Wachovia Corp. chief executive Ken Thompson was pushed out Monday as head of the nation’s fourth-largest bank, becoming the latest financial services executive to be ousted amid turmoil in the U.S. housing market.

Thompson joins Stanley O’Neal at Merrill Lynch & Co. and Charles Prince at Citigroup Inc., who both presided over huge losses from exposure to bad mortgages, and were subsequently forced out from their perches at the top of Wall Street institutions.

The Charlotte-based bank said last month that it lost $707 million in the first quarter, nearly doubling the losses it reported earlier after further review of its portfolio.

Thompson will not receive any incentive pay for the 2008 fiscal year, but according to a filing with the Securities and Exchange Commission, he will get a severance of $1.45 million and accelerated vesting of $7.25 million in restricted stock.

“A lot of that is in place before these announcements come,” said Sandler O’Neill & Partners LP analyst Kevin Fitzsimmons. “Unfortunately, it’s standard fare.”

The bank’s shares tumbled more than 4 percent to a new 52-week low of $22.72 in early trading, following a broad descent in the European banking sector Monday.

The board of the Charlotte-based bank said it asked Thompson, 58, to retire and replaced him on an interim basis with Chairman Lanty Smith.
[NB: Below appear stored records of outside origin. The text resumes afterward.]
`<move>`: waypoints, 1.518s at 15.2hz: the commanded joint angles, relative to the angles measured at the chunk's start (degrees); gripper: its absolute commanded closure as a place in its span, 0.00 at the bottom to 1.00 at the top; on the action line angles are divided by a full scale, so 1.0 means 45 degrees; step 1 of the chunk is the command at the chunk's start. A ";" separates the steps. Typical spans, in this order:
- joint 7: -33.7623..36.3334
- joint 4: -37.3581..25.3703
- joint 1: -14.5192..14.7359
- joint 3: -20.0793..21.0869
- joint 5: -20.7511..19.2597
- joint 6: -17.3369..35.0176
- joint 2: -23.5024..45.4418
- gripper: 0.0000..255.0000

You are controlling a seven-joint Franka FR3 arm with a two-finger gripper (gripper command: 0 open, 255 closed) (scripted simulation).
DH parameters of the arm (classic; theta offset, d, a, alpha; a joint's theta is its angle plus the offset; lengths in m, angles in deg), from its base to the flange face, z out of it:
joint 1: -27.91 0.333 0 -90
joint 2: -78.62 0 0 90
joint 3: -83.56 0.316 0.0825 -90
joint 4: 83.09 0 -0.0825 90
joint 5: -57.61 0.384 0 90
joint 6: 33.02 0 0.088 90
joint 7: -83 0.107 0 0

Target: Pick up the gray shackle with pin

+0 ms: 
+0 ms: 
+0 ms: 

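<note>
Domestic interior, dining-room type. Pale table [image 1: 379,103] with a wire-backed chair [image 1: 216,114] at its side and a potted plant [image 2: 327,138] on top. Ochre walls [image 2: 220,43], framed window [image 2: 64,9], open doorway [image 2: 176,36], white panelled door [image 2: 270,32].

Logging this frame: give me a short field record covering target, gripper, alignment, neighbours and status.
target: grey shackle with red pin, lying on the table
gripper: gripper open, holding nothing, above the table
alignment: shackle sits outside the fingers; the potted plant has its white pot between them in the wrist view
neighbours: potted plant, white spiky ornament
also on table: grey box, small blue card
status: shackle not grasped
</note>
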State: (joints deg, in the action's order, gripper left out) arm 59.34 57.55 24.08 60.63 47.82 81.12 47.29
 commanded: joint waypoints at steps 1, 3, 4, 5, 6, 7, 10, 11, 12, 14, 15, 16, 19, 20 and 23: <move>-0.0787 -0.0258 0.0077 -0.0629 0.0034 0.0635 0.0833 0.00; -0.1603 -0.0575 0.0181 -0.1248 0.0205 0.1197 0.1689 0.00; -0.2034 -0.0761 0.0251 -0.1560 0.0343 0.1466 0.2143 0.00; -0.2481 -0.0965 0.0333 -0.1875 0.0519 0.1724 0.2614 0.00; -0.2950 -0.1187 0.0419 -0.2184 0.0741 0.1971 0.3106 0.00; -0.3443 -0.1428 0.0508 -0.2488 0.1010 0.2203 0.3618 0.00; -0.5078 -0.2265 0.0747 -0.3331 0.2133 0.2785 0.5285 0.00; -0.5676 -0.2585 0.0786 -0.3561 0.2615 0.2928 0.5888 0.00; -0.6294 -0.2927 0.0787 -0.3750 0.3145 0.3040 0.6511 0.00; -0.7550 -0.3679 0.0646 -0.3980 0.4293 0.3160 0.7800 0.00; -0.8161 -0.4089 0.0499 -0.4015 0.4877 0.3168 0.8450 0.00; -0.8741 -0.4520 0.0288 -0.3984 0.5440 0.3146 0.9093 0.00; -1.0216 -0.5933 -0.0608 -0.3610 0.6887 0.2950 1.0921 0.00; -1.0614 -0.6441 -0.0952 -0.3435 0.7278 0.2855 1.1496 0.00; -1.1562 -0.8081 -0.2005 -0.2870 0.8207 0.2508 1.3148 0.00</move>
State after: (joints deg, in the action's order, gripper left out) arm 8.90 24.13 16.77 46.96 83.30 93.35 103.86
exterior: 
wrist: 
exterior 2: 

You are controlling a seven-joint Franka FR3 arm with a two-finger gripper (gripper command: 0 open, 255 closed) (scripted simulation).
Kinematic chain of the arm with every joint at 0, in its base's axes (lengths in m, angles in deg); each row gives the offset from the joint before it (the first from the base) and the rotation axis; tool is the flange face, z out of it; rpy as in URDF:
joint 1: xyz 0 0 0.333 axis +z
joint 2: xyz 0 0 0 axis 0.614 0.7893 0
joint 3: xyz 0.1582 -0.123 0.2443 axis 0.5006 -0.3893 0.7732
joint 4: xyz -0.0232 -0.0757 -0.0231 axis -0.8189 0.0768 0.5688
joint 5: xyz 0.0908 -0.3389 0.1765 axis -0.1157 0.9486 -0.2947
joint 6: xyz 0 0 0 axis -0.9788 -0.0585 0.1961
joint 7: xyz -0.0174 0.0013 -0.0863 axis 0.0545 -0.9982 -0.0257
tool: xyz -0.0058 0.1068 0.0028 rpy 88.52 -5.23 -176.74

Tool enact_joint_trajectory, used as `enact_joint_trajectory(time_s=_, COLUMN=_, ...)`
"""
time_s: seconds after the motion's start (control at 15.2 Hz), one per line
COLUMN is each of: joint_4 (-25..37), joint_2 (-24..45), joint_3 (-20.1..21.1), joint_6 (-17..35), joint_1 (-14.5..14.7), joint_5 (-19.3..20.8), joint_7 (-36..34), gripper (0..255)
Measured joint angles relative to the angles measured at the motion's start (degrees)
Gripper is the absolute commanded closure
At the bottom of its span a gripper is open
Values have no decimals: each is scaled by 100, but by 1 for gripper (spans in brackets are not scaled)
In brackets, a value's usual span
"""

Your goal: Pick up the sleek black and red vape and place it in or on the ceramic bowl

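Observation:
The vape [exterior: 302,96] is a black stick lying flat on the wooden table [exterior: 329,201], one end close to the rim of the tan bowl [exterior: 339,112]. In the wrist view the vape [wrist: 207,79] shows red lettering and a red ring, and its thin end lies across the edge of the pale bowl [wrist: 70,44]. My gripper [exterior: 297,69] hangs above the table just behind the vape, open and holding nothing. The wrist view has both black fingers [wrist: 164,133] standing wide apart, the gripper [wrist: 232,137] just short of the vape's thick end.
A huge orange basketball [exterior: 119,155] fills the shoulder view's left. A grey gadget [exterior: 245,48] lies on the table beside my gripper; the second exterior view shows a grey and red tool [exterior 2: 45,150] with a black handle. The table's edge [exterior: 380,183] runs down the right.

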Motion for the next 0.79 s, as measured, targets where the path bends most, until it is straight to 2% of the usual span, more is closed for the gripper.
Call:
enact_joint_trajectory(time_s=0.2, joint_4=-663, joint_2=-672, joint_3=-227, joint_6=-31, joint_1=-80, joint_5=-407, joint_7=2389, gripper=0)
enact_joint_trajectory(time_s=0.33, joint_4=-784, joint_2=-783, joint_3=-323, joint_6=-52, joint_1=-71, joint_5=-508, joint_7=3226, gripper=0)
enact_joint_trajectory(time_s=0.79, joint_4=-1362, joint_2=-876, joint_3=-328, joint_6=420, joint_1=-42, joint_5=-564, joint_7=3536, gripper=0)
Smith replaced Thompson as chairman last month in a move the bank said “strengthens independent leadership” at the company.

“It has been an honor to serve this great company for 32 years and to lead it for the past eight years,” Thompson said in a statement issued by the bank. “Together we achieved great successes and overcame tough challenges.”

Smith said Monday “this was a step that was taken after very careful consideration,” and one that was precipitated by no single event but rather a “series of previously disclosed setbacks.”

“It’s been our hope and expectation that Ken would serve for several more years,” Smith said during a conference call with reporters. “We certainly wanted Ken to succeed. This is earlier than any of us wanted or choose.”

Smith said there were no other senior management changes planned. A search for the next chief executive began immediately after Sunday’s board meeting, he said.

The change at Wachovia comes after a dismal start to 2008 that followed a weak 2007.

After revealing that its losses were wider than earlier reported last month, the bank disclosed in a regulatory filing that its securities unit and affiliates have received inquiries and subpoenas from federal and state regulators over auction-rate securities.

Wachovia had already reached a $144 million regulatory settlement related to telemarketers who took advantage of thousands of elderly consumers. It said it may take an after-tax charge of between $800 million and $1 billion in the second quarter tied to past transactions, which involved lease-to-service contracts and leases of technological equipment.

“All of these collectively played a role,” Fitzsimmons said. “Ken’s creditably with shareholders, employees and regulators suffered to a point that the board realized if they had a chance to restore the company’s stature, it was now.”

Many analysts believed Thompson’s credibility was seriously damaged when he said the bank’s roughly $25 billion purchase of home lender Golden West Financial Corp., a deal he made at the height of the nation’s housing bubble in 2006, was on solid footing.

He later acknowledged the timing of the deal “was not the best,” and Wachovia was forced to set aside $2.8 billion to cover losses from problem loans.

Shares fell $1, or 4.2 percent, to $22.80 in late morning trading.

The company’s business lines — its general bank, wealth management, the corporate and investment bank and capital management — will report to Ben Jenkins. Currently the bank’s vice chairman and president of its general bank, Jenkins will serve as Wachovia’s interim chief operating officer.

Smith has been a director since 1987, a lead independent director since 2000, and served as chairman of Wachovia’s executive committee. He is chairman and CEO of Tippet Capital, a merchant banking firm in Raleigh.